Coronavirus Hardship Loans: How to Apply for New Type of Loan Designed to Help With COVID-19 Struggles

The coronavirus pandemic and the resultant economic fallout are both expected to continue for some [...]

The coronavirus pandemic and the resultant economic fallout are both expected to continue for some time, and with unemployment still at an all-time high, many Americans need a hand. One option is a coronavirus hardship loan — a new type of personal loan designed specifically for temporary financial support during this outbreak. To apply, you should find out if you qualify for the loan and contact the lender of your choice.

Coronavirus hardship loans are becoming more common at banks, credit unions, and other financial institutions around the country, according to a report by CNET. Typically, these come with very consumer-friendly terms — low-interest rates, delayed or deferred repayment, flexible options, and a wide range of applications. They can range in amount from $500 to $5,000 — or more depending on a borrower's circumstances. Becky House, director of American Financial Solutions, suggested: "I recommend asking the bank or credit union someone already uses about the loans they offer."

While many coronavirus hardship loans top out at $5,000, House said that she has heard of some reaching $10,000 under the right circumstances. For those looking to apply, she recommended gathering all the usual paperwork one might want to apply for a loan, plus any documentation that can prove how the coronavirus pandemic has explicitly affected you.

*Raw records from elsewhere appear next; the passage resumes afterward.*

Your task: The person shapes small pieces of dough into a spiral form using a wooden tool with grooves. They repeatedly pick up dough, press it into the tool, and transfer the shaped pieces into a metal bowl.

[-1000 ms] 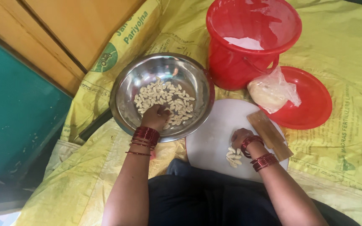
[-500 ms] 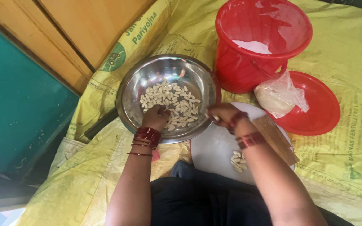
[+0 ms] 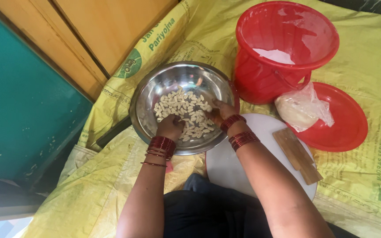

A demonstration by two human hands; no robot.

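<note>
A steel bowl [image 3: 155, 92] sits in front of me, holding several small pale dough pieces [image 3: 181, 108]. My left hand [image 3: 169, 126] rests inside the bowl's near side, fingers curled down among the pieces. My right hand [image 3: 221, 112] reaches in over the right rim, fingers bent onto the pieces. Whether either hand grips any pieces is hidden. Both wrists carry red bangles. A round white board [image 3: 225, 167] lies just right of the bowl, under my right forearm.
A red bucket [image 3: 283, 66] with white flour stands behind the board. A red lid [image 3: 349, 123] beside it bears a plastic bag of dough [image 3: 303, 110]. A flat wooden piece [image 3: 297, 155] lies on the board. Yellow sacks cover the floor; wooden doors stand at left.
My right hand left the pile on the white board and moved left into the steel bowl. My left hand stayed in the bowl.
</note>
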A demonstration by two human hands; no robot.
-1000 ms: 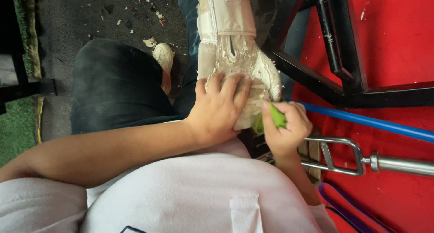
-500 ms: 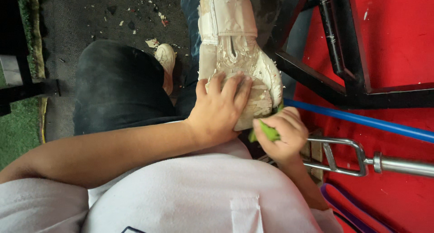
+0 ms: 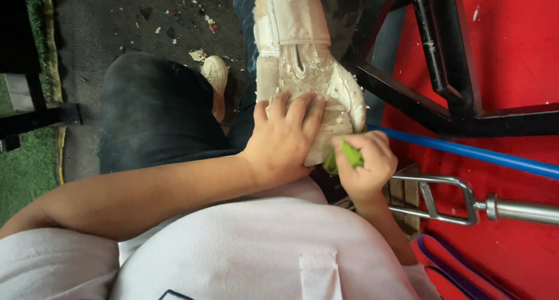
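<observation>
We're pinning the white glove (image 3: pixel 303 73) flat with our left hand (image 3: pixel 285 140), right hand (image 3: pixel 364 163) gripping a green scraper (image 3: pixel 348 154); peeling's maybe half done.

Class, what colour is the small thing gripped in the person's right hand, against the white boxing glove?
Bright green: the small object in the right hand, seen in the head view.

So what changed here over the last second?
The right hand, gripping the green pad, slid slightly down the white boxing glove's lower edge, then back up. The left hand stayed pressed flat on the glove; nothing was picked up or released.
</observation>
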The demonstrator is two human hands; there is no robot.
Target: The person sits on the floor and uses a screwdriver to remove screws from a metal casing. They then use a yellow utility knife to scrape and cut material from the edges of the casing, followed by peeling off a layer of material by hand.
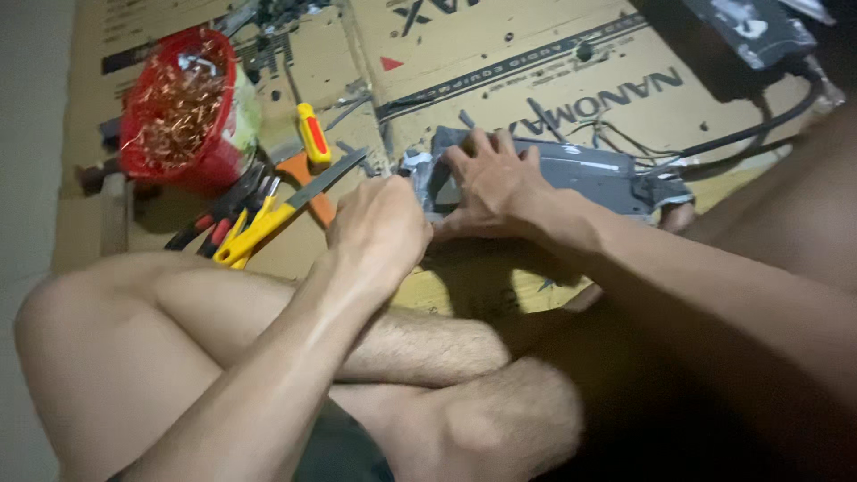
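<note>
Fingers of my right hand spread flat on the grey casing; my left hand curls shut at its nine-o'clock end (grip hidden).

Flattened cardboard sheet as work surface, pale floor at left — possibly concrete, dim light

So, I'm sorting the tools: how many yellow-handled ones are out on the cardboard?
2. A yellow-and-red handled tool lies beside the red bag; a yellow-handled cutter lies left of the left hand. Others may hide in the pile.
</note>
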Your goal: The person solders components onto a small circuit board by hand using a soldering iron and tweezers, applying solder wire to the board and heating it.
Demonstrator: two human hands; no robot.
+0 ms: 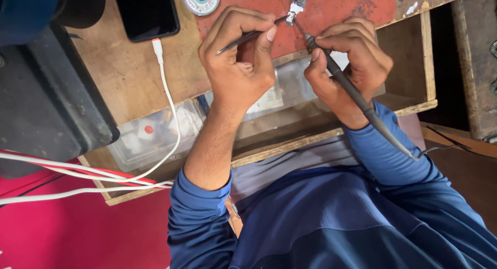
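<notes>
The left hand point(238, 57) fingers pinch slim metal tweezers point(247, 38) to steady a small circuit board point(295, 9) on the red mat point(336, 8), while the right hand point(349, 57) fingers clamp a dark soldering iron point(352, 93), tip touching it.

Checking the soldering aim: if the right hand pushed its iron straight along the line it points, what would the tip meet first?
Probably the small circuit board on the red mat; the right hand aims the soldering iron there, beside the left hand's tweezers. Depth is unclear.

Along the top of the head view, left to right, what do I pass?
Black phone → round solder-wick reel → left hand holding tweezers → small circuit board → right hand holding soldering iron.
</notes>
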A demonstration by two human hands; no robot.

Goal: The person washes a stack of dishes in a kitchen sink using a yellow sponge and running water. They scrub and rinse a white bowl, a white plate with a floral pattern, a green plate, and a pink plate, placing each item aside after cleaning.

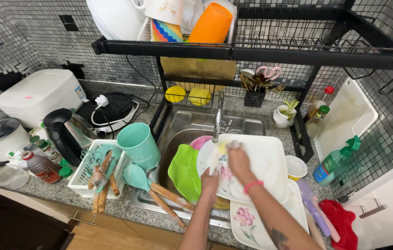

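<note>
Plate: white, round, flower print, tilted over the sink, right under the tap; it sits between both hands, touching each.
Left hand: at the plate's near edge, fingers curled round the rim, clamped on it and propping it up.
Right hand: lying on top of the plate's face, fingers bent down and pressed together onto it; whether something sits under the fingertips, I cannot tell. Pink band on the wrist just behind.
Tray: big white rectangle, just right of the right hand, leaning behind the plate and touching it.
Tap: straight ahead of both hands, spout ending just above the fingers.
Green plate: just left of the left hand, propped in the sink, edge against the round plate.
Pink dish: ahead and left of the hands, peeking out behind the green plate.
Flowered tray: below the right forearm, on the sink's near edge.
Teal spoon: left of the left hand, wooden handle pointing towards the wrist.
Teal mug: further left, upright beside the white basket.
Cup: right of the right hand, past the tray.
Spray bottle: well to the right, on the counter.
</note>
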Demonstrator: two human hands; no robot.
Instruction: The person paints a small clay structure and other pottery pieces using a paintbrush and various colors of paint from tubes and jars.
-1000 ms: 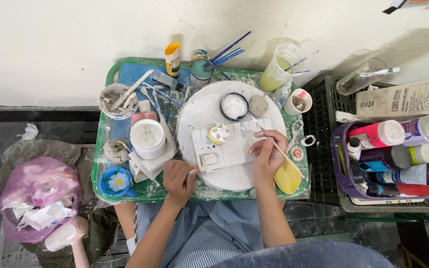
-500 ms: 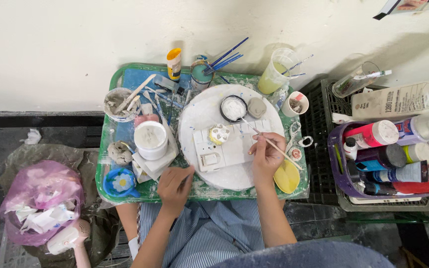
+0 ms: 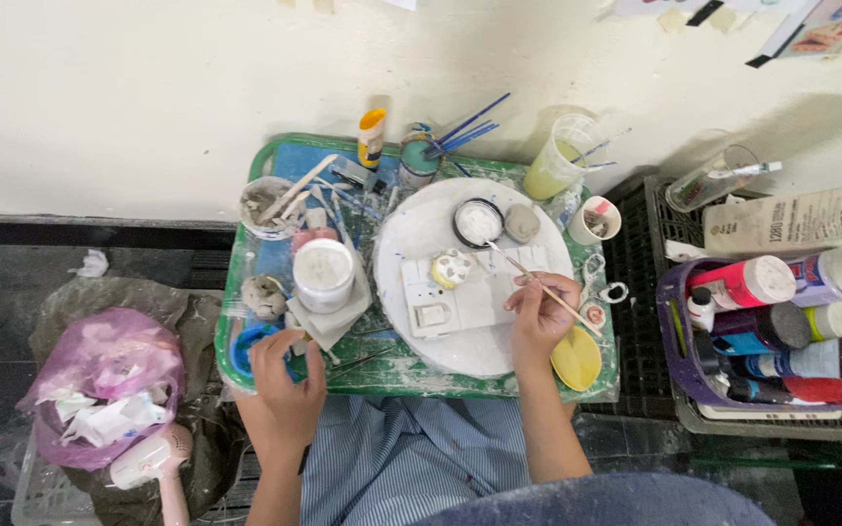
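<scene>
My right hand (image 3: 538,310) grips a thin wooden-handled brush (image 3: 528,279), its tip pointing up-left toward a small round pot of white paint (image 3: 478,221). Below the brush lies a flat white clay slab (image 3: 470,290) with a small round painted piece (image 3: 451,268) on it, all on a round white board (image 3: 411,234). My left hand (image 3: 285,375) rests at the front left edge of the green tray (image 3: 255,166), fingers over a small blue dish (image 3: 246,351), next to a white tub (image 3: 323,274).
Cups of tools and brushes (image 3: 267,203) and a yellow-green water cup (image 3: 559,161) line the tray's back. A purple basket of paint bottles (image 3: 782,331) sits at right on a black crate. A pink bag of waste (image 3: 99,385) and a hair dryer (image 3: 153,463) lie at left.
My left hand has slid left along the tray's front edge, from below the white board to the blue dish. My right hand keeps the brush over the slab, barely shifted.
</scene>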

"For the most part, requirements are the same as they normally are when applying for a loan: a credit report and score that reflects a good payment history and income that supports repayment," House said. "But many places are also offering loans to people who have less than perfect credit."

For a general framework, House described interest rates starting at around 3 percent, deferred payment for 60 to 90 days and approval for use on rent, mortgage payments, car loans, paying off high-interest credit cards, or buying food and other supplies. However, all of these numbers and parameters are subject to change — many of the loans can be deferred for as long as 120 days, for example.

Shopping around for these loans may be tricky, but House recommended starting with the financial institutions you already have a connection to. In many cases, the lowest interest rates are being provided by credit unions, but only to members. If you are not a member of a credit union, now may be the time to talk to a friend or family member about joining theirs.

National banks are reportedly beginning to offer coronavirus hardship loans as well, again favoring members first. This option may become increasingly important for those waiting on another stimulus check.